Quel genre d’activités avez-vous organisé dans le cadre du bicentenaire ?
Nous avons bien sûr dû faire face à des défis certains du fait de la pandémie de Covid et nous avons été contraint de revoir nos grand projets pour un événement le 5 mai. A la place, nous avons organisé une série de six événements en ligne, un par mois jusqu’en mai, qui nous ont permis d’explorer l’histoire de l’île sous différents angles. Ils sont toujours disponibles [en anglais] sur notre site. Le 4 mai, nous avons publié une série de courtes séquences vidéos, avec des bénévoles en costumes qui jouaient le rôle de personnes ayant vécu à Sainte-Hélène dans les dernières années de la vie de Napoléon, et qui avaient des vues très différentes sur lui et sur le traitement qu’on lui imposait. Finalement, le 5 mai, nous avons retransmis en direct les cérémonies qui se sont déroulées sur l’île, ce qui a été possible puisqu’il n’y a eu heureusement aucun cas de Covid à Sainte-Hélène.

Vous aviez également prévu une cérémonie au cimetière de Kensal Green, à Londres. Pour quelles raisons ? Qu’aviez-vous programmé ?

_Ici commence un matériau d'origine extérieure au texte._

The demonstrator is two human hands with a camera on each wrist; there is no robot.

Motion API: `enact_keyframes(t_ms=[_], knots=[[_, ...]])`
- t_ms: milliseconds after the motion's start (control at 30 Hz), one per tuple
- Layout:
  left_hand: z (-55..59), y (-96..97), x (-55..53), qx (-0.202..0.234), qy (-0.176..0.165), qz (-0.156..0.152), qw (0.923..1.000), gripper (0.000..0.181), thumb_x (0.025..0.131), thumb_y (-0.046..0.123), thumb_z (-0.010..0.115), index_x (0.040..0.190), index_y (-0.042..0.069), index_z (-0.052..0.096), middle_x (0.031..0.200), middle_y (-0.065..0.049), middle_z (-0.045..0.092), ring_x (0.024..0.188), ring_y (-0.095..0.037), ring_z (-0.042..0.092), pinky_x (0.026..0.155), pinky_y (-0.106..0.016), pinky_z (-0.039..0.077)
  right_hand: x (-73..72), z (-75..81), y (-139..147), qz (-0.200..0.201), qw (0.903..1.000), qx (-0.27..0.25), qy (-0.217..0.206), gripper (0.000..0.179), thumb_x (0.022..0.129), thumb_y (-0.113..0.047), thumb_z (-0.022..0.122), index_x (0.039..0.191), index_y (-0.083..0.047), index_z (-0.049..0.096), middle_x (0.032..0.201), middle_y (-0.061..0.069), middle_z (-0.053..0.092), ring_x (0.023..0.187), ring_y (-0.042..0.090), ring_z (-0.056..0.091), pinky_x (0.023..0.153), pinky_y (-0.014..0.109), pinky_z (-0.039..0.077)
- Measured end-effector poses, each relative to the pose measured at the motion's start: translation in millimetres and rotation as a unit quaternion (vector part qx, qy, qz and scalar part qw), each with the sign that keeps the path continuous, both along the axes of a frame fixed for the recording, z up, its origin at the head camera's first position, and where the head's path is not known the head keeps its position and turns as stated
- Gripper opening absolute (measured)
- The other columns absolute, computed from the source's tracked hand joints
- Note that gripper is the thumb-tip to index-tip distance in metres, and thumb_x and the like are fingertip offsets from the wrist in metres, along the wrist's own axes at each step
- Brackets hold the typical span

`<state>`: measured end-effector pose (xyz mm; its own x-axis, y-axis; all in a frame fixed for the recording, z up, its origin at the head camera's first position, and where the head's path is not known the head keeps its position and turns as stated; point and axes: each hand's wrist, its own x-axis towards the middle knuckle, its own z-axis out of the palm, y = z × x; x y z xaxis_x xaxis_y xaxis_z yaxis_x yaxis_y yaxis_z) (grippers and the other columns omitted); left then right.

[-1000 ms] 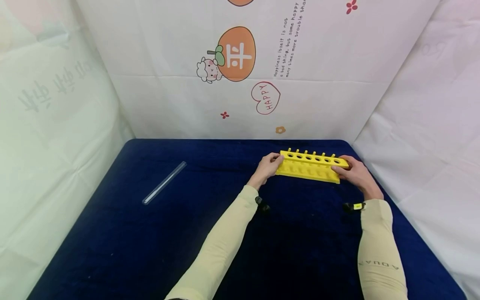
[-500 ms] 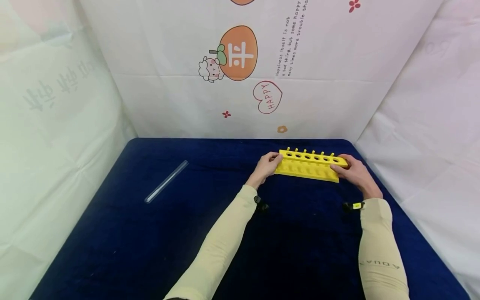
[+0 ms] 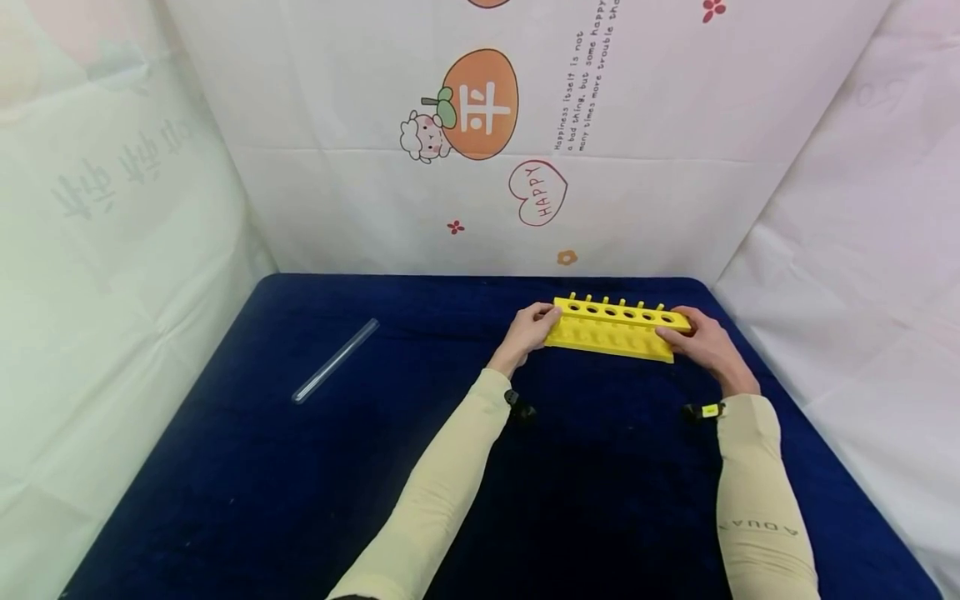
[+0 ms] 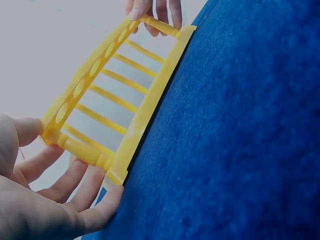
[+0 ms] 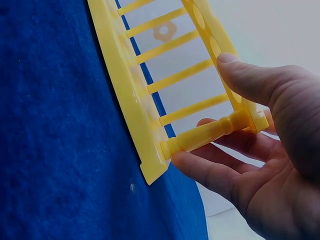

A Kensal Green, nous devions avoir une cérémonie au cours de laquelle des plaques commémoratives devaient être posées sur les tombes des nombreuses personnes que j’ai déjà évoquées, notamment Betsy Balcombe, l’adolescente qui avait noué une amitié avec Napoléon, ou Gideon Gorrequer, qui a laissé un journal très acide à propos des événements qui se sont déroulés sur l’île. Il se trouve que beaucoup d’entre eux ont été inhumés à Kensal Green Cemetery, puisque c’était l’endroit à la mode où il fallait être enterré à cette époque. Du coup, nous avons simplement installé les plaques et vous pouvez les découvrir dans quelques-unes des séquences vidéos dont je vous ai parlé.

Vous êtes Britannique, James. Que représente Napoléon pour le peuple britannique à notre époque ?
Je pense que Napoléon a toujours représenté la possibilité de décider de son propre destin et de réaliser de « grandes » choses. Naturellement, il y a beaucoup de gens aujourd’hui, y compris en France, qui se demandent à quel point ces choses étaient « grandes ». Le Trust n’a aucune position sur ce sujet. Nous souhaitons simplement ouvrir la discussion et faire découvrir à plus de gens l’histoire particulièrement fascinante de Napoléon à Sainte-Hélène. C’est aussi une manière d’évoquer certaines des polémiques autour de Napoléon, notamment à propos de l’esclavage. Surtout, je voudrais m’affranchir de l’idée d’une « perspective française » ou d’une « perspective britannique ». Tout cela s’est déroulé il y a 200 ans et nous devrions être capable, désormais, de regarder ces événements et cet homme de manière objective.